GIVEN RECORDS -
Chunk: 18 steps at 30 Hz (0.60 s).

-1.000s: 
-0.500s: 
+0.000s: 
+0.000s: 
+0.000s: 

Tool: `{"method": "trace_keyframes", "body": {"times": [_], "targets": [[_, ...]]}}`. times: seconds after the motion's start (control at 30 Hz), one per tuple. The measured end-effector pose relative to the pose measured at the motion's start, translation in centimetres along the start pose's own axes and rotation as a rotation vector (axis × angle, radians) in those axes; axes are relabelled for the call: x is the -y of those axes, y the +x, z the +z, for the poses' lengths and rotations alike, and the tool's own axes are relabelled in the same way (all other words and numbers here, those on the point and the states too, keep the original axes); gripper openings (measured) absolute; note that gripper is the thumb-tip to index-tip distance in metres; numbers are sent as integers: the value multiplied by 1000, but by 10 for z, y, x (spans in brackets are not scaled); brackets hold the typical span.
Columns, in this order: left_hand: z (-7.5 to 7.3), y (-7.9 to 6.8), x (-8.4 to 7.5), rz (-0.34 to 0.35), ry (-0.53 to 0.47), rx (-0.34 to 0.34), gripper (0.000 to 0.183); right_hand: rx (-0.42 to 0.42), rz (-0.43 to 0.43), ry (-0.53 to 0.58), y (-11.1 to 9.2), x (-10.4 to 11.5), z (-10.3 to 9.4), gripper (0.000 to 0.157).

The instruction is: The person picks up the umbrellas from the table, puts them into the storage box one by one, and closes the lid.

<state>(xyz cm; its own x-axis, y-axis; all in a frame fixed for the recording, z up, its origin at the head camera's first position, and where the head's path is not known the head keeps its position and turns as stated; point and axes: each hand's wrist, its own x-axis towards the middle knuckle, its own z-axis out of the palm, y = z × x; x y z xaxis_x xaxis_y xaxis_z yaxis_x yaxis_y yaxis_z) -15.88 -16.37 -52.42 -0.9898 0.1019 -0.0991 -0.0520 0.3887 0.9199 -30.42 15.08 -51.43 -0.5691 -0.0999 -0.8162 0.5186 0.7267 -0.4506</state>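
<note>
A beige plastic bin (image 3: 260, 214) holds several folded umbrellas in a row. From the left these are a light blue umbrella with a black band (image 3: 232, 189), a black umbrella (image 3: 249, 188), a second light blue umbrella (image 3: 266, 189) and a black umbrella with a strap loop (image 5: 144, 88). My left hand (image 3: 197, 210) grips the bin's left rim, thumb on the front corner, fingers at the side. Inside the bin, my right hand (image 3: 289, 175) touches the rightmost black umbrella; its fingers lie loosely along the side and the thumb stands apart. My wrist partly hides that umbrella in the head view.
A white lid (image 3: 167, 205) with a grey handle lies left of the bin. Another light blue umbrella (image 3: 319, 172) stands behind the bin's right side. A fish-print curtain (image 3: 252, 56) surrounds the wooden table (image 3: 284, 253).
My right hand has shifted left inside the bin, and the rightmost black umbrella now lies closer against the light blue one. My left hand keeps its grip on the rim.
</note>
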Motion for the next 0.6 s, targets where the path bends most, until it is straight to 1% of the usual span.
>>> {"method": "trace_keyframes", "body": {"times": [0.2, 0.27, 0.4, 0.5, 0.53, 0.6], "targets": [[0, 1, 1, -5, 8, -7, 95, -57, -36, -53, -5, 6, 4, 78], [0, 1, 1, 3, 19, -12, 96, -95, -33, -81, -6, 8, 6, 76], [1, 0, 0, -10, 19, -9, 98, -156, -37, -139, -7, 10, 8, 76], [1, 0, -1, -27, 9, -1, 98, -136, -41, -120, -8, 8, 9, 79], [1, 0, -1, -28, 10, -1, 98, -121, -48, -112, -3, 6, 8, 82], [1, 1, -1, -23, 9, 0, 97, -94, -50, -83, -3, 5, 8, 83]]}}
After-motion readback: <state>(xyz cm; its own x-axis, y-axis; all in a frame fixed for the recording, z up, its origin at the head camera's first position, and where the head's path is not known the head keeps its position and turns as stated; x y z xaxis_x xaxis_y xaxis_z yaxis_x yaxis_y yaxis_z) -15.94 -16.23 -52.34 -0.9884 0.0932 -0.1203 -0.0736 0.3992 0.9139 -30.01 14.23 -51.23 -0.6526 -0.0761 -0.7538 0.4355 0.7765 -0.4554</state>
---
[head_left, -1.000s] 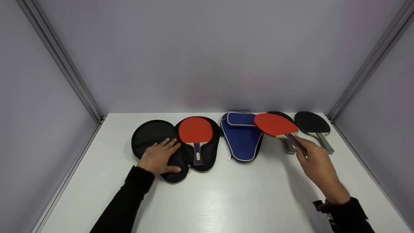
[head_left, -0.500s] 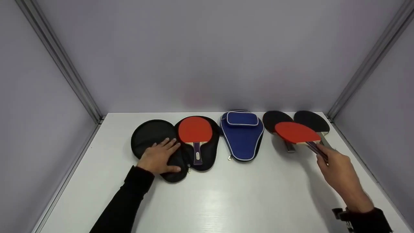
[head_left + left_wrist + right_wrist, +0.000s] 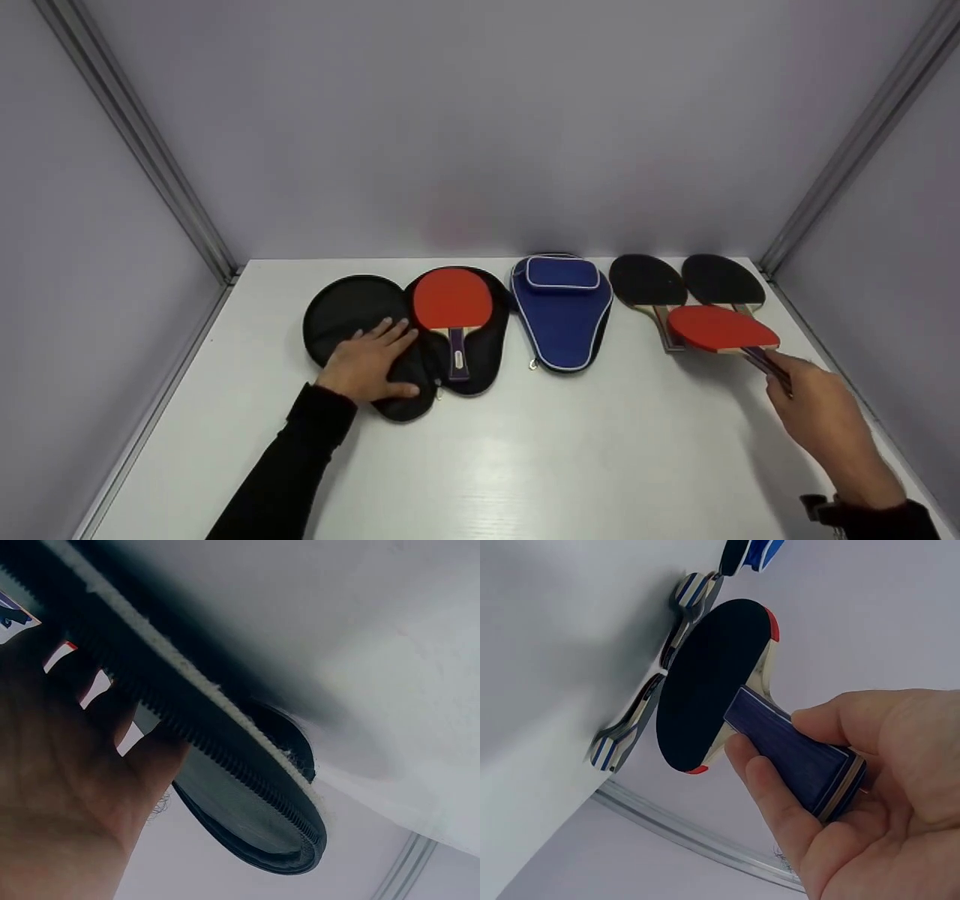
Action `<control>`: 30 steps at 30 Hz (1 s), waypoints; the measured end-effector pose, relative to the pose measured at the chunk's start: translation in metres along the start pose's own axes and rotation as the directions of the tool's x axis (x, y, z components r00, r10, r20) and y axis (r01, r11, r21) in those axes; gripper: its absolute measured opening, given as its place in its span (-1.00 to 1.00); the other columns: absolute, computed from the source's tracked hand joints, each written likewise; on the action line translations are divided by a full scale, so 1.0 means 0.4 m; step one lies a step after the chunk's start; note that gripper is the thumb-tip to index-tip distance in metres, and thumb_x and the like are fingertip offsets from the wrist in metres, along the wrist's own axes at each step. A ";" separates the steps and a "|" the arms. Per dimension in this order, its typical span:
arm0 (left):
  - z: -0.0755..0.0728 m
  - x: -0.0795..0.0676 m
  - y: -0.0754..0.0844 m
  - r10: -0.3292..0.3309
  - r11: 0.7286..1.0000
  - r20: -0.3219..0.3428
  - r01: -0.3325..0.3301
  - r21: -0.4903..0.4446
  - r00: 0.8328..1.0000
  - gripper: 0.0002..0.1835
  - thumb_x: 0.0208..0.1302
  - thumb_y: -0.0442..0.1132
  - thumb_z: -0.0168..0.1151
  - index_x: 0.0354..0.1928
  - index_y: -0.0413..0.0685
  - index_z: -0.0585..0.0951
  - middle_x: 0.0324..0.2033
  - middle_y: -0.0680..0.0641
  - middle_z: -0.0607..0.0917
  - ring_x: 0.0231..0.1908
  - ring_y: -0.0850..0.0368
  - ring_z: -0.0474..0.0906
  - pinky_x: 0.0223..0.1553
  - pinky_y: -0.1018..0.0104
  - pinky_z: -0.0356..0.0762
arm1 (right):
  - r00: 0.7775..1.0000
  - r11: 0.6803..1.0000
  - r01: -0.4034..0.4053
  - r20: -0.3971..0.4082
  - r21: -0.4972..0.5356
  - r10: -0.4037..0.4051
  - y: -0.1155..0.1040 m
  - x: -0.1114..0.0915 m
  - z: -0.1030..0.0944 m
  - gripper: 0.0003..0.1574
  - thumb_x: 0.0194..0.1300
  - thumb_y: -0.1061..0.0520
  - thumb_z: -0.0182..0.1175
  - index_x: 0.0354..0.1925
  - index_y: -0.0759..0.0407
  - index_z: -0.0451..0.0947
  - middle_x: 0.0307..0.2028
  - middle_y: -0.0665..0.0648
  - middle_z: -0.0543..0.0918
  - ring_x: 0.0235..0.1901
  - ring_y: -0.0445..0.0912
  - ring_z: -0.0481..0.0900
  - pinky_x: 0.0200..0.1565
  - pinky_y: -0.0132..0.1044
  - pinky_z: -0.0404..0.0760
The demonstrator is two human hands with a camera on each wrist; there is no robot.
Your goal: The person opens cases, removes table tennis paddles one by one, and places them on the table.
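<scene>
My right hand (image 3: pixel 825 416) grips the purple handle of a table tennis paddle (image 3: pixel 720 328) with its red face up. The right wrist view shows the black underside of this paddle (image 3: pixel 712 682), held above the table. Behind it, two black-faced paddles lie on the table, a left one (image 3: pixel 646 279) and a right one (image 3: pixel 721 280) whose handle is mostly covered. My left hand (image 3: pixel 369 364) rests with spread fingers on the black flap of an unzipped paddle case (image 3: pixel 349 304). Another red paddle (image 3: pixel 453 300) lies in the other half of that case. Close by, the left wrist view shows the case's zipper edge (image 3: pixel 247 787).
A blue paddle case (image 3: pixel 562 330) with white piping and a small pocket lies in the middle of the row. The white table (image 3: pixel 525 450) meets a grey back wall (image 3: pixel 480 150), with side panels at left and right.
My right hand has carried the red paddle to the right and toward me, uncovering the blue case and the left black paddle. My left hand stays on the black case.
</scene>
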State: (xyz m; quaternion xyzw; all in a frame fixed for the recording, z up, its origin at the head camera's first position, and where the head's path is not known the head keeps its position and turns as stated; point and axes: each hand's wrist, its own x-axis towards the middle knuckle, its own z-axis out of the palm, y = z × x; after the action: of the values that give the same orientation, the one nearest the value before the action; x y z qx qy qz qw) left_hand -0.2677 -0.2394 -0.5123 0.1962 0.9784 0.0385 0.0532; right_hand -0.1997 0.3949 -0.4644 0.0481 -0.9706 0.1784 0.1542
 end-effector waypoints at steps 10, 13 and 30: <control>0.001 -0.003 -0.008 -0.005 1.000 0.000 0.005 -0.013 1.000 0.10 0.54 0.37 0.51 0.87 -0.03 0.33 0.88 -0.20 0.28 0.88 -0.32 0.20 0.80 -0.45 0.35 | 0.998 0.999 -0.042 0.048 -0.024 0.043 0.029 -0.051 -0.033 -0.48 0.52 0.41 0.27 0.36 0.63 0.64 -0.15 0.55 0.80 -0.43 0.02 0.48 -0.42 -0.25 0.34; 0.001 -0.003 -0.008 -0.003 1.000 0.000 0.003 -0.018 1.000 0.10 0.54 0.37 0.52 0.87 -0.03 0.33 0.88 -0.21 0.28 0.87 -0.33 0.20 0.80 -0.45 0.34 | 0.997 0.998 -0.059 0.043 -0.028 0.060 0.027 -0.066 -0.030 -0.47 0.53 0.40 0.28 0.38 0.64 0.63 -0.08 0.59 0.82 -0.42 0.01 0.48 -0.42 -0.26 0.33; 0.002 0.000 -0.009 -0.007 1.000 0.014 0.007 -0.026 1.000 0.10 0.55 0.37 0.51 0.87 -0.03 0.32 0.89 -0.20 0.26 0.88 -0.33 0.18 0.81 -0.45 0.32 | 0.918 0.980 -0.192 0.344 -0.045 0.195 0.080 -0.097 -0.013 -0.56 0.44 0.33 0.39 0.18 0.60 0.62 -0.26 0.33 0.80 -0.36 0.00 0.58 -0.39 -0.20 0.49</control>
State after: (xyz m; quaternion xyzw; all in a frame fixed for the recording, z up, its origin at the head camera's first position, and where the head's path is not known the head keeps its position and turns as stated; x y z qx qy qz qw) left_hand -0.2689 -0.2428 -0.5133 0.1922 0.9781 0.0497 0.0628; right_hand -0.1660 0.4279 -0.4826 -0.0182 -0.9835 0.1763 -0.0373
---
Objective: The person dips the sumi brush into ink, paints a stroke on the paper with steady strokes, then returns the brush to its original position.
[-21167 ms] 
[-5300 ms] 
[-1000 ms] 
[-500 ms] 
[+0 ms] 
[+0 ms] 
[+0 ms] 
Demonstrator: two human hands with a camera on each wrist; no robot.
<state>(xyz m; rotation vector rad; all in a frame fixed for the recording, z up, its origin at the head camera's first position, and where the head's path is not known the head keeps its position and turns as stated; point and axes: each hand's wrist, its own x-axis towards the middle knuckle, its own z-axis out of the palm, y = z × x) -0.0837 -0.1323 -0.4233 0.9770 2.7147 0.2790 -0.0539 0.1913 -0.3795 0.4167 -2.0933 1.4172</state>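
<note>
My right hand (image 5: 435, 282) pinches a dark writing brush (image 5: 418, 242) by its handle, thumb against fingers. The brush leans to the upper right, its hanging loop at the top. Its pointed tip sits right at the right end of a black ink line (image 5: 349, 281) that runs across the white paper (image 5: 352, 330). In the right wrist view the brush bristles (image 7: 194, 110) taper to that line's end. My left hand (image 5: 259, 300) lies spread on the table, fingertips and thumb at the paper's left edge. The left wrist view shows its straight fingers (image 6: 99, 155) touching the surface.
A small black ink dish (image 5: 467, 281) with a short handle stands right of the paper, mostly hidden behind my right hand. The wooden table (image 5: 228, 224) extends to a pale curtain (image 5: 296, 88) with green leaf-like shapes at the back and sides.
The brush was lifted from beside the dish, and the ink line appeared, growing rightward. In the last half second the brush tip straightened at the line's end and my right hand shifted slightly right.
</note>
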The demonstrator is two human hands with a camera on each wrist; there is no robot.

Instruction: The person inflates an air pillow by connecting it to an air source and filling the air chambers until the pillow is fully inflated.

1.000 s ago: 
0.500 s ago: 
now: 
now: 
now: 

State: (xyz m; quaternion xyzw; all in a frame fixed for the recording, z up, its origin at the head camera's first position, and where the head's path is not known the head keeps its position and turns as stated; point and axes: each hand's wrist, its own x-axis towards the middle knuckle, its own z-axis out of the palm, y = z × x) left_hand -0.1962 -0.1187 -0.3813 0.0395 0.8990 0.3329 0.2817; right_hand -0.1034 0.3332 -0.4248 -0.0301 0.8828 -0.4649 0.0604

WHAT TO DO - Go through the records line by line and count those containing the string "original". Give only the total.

ANSWER BOX - 2